白雪嵐說,「有是有一個,所以我一想起來,便恨得厲害。以己度人,現在懷風知道我從前也有一個,想必他也恨極。這兩日我見他生的很大的氣,一直不明白緣故,現在才知道,他這涵養真是極好。換到別人身上,不知早如何雷霆閃電的爆發了。他把這筆記本的鐵證對我一亮,我就是一個證實了罪行的罪犯,無地自容,不敢再站在他面前。」

他這樣深重的自愧,是冷寧芳也始料不及的,不禁暗暗嘆息,原來情之一字面前,連她這精明能幹的十三弟也不可自拔,總要鑽到牛角尖去。

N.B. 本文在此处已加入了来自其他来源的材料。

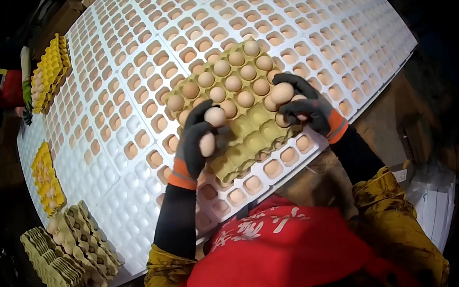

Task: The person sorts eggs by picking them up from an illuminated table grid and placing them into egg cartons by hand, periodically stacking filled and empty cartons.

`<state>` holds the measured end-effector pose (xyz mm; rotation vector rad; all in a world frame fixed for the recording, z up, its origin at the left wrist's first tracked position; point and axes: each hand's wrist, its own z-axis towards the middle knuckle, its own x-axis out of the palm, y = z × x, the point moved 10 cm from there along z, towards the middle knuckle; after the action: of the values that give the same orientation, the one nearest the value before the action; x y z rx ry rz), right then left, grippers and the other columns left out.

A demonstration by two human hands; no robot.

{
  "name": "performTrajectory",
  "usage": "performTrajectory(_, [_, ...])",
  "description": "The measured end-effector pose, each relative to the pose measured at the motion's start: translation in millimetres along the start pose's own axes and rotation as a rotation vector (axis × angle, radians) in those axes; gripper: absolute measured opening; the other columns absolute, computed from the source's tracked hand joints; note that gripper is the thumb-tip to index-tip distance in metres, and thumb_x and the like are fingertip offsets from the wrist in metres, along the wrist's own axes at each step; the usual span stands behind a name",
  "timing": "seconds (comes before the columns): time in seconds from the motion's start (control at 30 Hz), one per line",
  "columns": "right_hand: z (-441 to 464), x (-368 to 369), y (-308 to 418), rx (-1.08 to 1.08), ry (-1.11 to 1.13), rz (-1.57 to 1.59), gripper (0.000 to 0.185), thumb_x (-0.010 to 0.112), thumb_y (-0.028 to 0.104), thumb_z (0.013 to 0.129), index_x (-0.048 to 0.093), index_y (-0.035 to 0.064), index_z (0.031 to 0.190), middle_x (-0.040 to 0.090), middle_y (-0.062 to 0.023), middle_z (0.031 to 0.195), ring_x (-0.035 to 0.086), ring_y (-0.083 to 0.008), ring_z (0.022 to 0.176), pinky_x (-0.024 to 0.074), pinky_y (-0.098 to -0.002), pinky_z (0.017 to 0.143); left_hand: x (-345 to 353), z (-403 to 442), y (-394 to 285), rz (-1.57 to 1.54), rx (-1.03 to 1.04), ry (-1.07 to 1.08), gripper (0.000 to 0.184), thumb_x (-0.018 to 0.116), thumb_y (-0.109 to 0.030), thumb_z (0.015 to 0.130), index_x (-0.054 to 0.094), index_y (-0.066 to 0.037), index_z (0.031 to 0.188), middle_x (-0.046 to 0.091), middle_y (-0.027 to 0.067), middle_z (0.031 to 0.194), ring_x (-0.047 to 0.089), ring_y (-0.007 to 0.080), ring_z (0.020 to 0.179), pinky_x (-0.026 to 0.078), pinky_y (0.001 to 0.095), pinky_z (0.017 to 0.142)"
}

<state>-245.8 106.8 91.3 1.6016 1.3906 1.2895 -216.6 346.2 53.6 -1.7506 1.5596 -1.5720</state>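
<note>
A greenish pulp egg tray (254, 134) lies on the white foam trays in front of me. Eggs (232, 84) fill its far rows, while several cups nearest me are bare. My left hand (196, 139), in a dark glove with an orange cuff, holds two eggs (215, 116) at the tray's left side. My right hand (303, 106), gloved alike, is curled round an egg (282, 93) at the tray's right side, with more eggs beside its fingers.
White foam trays (123, 200) cover the large table, many of their cups holding eggs. Yellow trays (52, 68) stand along the left edge. Stacked pulp trays (53, 268) are at the lower left. Another person's gloved hand (27, 92) is at the upper left.
</note>
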Motion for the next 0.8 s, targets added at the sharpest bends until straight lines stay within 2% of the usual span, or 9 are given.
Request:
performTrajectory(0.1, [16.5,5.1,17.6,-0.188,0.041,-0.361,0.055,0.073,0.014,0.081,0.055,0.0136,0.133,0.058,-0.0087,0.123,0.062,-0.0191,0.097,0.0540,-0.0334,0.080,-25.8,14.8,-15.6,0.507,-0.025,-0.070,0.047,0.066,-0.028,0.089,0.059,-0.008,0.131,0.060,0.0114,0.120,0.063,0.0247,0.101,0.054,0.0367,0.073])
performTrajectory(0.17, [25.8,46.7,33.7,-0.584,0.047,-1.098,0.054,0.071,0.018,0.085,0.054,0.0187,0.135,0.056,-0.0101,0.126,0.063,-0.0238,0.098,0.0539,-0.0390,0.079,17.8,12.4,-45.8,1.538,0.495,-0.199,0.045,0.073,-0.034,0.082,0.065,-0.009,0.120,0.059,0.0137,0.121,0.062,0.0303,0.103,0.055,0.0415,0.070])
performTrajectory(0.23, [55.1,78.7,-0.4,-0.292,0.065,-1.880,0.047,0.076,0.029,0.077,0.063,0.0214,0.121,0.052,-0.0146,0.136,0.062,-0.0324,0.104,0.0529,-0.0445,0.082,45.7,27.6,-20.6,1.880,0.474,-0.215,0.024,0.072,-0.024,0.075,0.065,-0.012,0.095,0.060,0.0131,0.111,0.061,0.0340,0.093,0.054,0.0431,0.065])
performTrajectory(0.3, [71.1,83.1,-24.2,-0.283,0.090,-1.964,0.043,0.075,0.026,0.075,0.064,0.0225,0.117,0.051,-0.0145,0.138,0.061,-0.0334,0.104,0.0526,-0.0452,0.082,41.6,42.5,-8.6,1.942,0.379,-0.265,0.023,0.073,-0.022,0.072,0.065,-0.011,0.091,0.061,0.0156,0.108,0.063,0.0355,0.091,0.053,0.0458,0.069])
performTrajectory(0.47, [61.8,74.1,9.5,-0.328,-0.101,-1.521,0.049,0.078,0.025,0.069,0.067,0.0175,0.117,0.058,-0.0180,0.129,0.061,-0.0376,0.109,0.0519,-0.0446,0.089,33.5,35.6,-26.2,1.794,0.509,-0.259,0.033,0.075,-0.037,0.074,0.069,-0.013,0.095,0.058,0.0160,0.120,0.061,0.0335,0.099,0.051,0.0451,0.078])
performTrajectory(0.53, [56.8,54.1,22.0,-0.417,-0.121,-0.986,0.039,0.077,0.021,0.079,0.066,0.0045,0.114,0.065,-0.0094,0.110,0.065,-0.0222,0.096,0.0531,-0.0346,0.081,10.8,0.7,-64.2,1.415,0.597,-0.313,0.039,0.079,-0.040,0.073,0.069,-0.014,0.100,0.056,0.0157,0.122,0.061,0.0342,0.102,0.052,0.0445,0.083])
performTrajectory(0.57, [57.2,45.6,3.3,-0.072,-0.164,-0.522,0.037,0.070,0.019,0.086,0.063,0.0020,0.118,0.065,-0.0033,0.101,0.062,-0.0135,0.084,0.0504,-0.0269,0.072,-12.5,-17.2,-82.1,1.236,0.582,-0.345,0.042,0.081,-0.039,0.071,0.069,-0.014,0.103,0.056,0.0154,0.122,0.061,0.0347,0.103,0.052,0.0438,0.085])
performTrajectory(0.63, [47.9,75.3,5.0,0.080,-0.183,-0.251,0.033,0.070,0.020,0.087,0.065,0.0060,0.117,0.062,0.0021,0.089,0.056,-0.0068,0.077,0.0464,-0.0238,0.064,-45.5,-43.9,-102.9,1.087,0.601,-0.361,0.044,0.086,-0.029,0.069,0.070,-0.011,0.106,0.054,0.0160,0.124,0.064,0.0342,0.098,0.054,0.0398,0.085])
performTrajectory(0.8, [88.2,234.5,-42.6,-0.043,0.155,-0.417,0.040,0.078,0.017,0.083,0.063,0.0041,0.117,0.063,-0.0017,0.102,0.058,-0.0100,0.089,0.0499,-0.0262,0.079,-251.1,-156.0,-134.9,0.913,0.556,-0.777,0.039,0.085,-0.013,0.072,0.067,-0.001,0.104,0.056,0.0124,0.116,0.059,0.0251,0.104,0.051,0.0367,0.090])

冷寧芳說,「他既然已經知道,你再懊惱自責也無用。還是去找他好好談談,且不論那些不可挽回的舊事,至少你如今對那位小姐是如何一個態度,對他又是怎樣的一心一意,也該讓他明白。」

白雪嵐嘆道,「我自知道世上有他,對他就是一心一意。但因為有那一段舊事,我這個人,這一生一世中,每一分每一刻,沒有全都清清白白的給他一個人,這是我對不住他。」

冷寧芳心忖,這樣鑽到牛角尖去,一時如何拔得出來,便勸道,「你現在心亂,遠是不要多想。天也晚了,你先去睡一覺,等太陽出來,心裡也清明,頭緒自然能理清。那時你總能想出一個好辦法來。還是先回去罷。」

白雪嵐搖頭說,「我今晚不能回那邊,倘若碰了面,說錯一個兩個字,更要惹他生氣。」

冷寧芳說,「你說得也有道理,最怕越忙越亂。你在舅母那裡歇一個晚上也好。」

白雪嵐苦澀地一笑,「他剛在母親那裡睡過一晚,現在他回去了,我又要去睡一晚,這個年真是不讓人好過。」

說罷,站起來告辭,走出門外去了。

冷寧芳回想他剛才所愁所愧,一番痴傻執性之語,細細感嘆一番,又覺有了倦意。正想換了睡衣,上床休息,忽見白雪嵐又腳步沉重地走了進來。